Skip to main content
Announcements
Introducing Qlik Answers: A plug-and-play, Generative AI powered RAG solution. READ ALL ABOUT IT!
cancel
Showing results for 
Search instead for 
Did you mean: 
Anonymous
Not applicable

unique values extraction

Hi All,

need a help regarding extraction of unique values of a multiple columns individually in a table by using Talend/SQL.

EXAMPLE:

INPUT:

ID NAME SALARY AGE
1 MOHAN 5000 27
2 AJAY 2700 26
3 SAI 5000 29
4 RAMA 3000 27
5 MOHAN 4500 29

 

EXPECTED OUTPUT:

ID NAME SALARY AGE
1 MOHAN 5000 27
2 AJAY 2700 26
3 SAI 3000 29
4 RAMA 4500  
5      

 

Thanks in advance.

regards;

Bhargav

Labels (3)
2 Replies
Anonymous
Not applicable
Author

Hi,

 

    You can either use tAggregaterow or tUniquerow to select the unique values where you need to pass only relevant fields as input to these components (you can use a tMap to select the right columns).

 

    One thing I would like to say is that your input and output record do not have any correlation.
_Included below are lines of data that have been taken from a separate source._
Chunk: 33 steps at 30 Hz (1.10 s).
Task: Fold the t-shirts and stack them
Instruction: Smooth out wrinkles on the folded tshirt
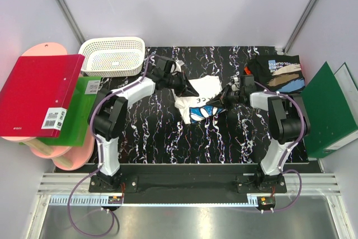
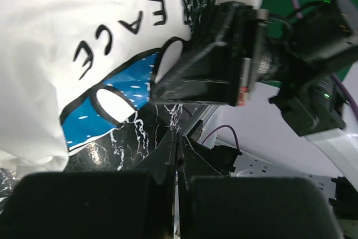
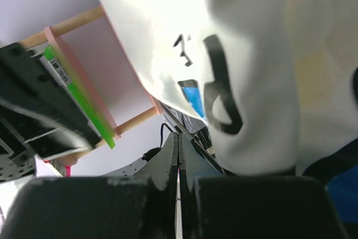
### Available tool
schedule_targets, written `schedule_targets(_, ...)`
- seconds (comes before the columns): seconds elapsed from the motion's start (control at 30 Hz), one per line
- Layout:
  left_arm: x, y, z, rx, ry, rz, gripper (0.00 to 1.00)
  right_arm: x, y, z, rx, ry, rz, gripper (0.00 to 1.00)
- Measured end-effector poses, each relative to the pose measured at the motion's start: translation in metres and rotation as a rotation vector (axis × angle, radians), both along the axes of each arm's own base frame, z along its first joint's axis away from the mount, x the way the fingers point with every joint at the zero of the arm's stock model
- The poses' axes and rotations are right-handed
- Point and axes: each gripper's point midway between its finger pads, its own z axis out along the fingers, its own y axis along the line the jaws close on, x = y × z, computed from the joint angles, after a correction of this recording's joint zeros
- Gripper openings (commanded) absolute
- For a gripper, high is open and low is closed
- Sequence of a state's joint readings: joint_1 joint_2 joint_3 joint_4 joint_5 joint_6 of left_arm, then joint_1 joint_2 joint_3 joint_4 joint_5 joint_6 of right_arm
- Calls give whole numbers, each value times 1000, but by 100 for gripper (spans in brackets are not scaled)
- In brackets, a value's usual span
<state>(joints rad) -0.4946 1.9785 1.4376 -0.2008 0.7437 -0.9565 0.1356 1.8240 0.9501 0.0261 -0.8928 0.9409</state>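
Note:
The white t-shirt (image 1: pixel 201 96) with dark lettering and a blue print lies crumpled in the middle of the black marbled table (image 1: pixel 168 138). It also fills the upper left of the left wrist view (image 2: pixel 67 37) and the upper right of the right wrist view (image 3: pixel 251 54). My left gripper (image 1: pixel 183 82) is at its far left edge, and its jaws (image 2: pixel 179 134) are shut with no cloth visible between them. My right gripper (image 1: pixel 224 98) is at the shirt's right edge, also shut (image 3: pixel 179 135) with nothing seen in it. A black t-shirt (image 1: pixel 278 74) with tan-blue-white print lies folded at the back right.
A white lattice basket (image 1: pixel 112 55) stands at the back left. A red binder (image 1: pixel 36 93) and a green binder (image 1: pixel 78 110) rest on a pink shelf (image 1: pixel 61 155) on the left. Another green binder (image 1: pixel 330 110) lies on the right.

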Motion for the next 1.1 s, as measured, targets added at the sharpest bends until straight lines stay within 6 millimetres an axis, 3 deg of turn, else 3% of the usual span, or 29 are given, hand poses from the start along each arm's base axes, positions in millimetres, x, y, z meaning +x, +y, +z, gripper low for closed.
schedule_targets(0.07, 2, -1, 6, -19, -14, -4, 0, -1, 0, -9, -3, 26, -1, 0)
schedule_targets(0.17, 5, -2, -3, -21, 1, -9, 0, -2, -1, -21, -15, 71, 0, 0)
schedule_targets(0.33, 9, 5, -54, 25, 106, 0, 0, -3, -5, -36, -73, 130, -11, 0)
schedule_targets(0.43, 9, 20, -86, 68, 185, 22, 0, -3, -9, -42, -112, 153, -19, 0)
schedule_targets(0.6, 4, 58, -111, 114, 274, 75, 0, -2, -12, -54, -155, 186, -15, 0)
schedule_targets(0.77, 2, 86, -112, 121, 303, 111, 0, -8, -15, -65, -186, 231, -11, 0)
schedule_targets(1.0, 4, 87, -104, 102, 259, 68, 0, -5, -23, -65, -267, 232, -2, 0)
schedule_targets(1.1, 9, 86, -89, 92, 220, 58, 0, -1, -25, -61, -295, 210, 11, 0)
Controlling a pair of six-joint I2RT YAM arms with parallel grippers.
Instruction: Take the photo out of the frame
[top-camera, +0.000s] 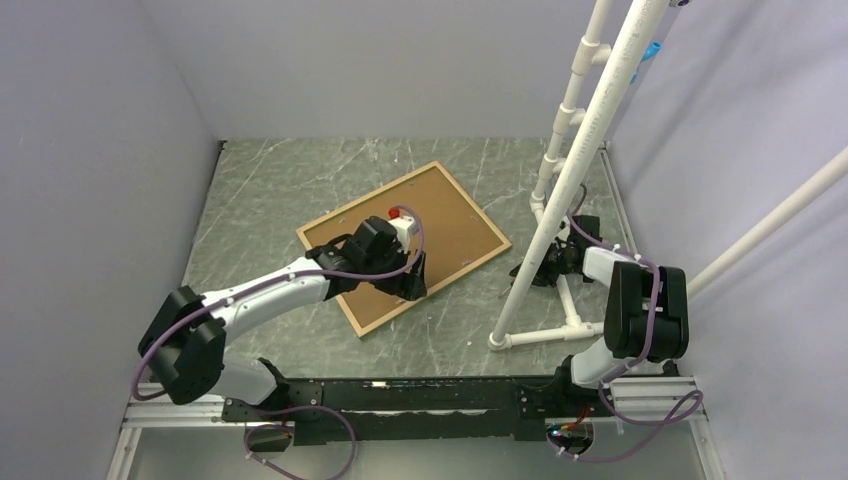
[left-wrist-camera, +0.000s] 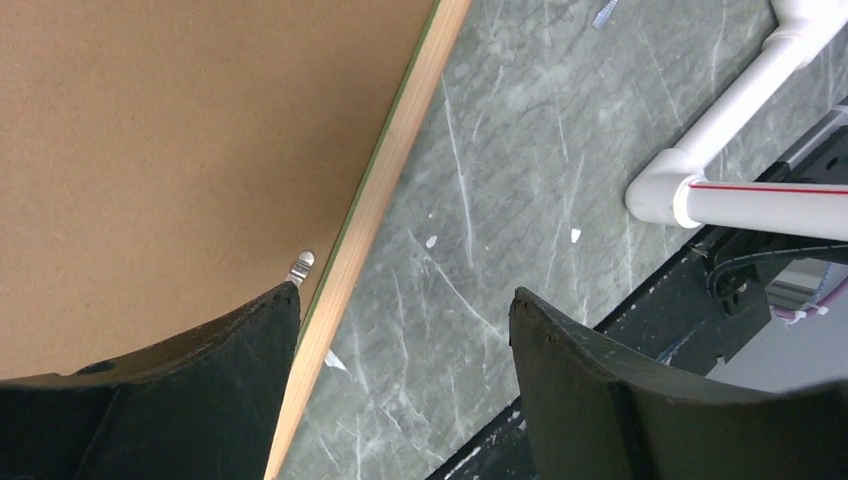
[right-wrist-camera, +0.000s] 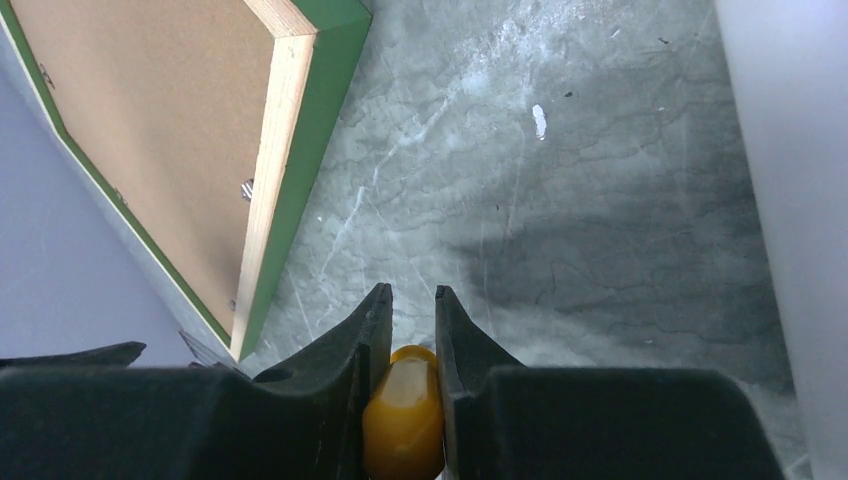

For example, you were having two input records as shown below.

 

MOHAN	5000	27
MOHAN   4500    29

     But you have taken the unique value as 

 

MOHAN 5000 27

 

     You might be joining records of two persons with name Mohan with different age to a single output record. Since the output record details are a combination of the earlier two records it may result in a totally new imaginary person.

 

     So please double check how you would like to aggregate the input records.

 

Warm Regards,
Nikhil Thampi

Please appreciate our Talend community members by giving Kudos for sharing their time for your query. If your query is answered, please mark the topic as resolved

tnewbie
Creator II
Creator II

In addition to all the valid inferences from Nikhil, another approach i would suggest is:

1) Sort your data based on the column you want to check on (In your example Name)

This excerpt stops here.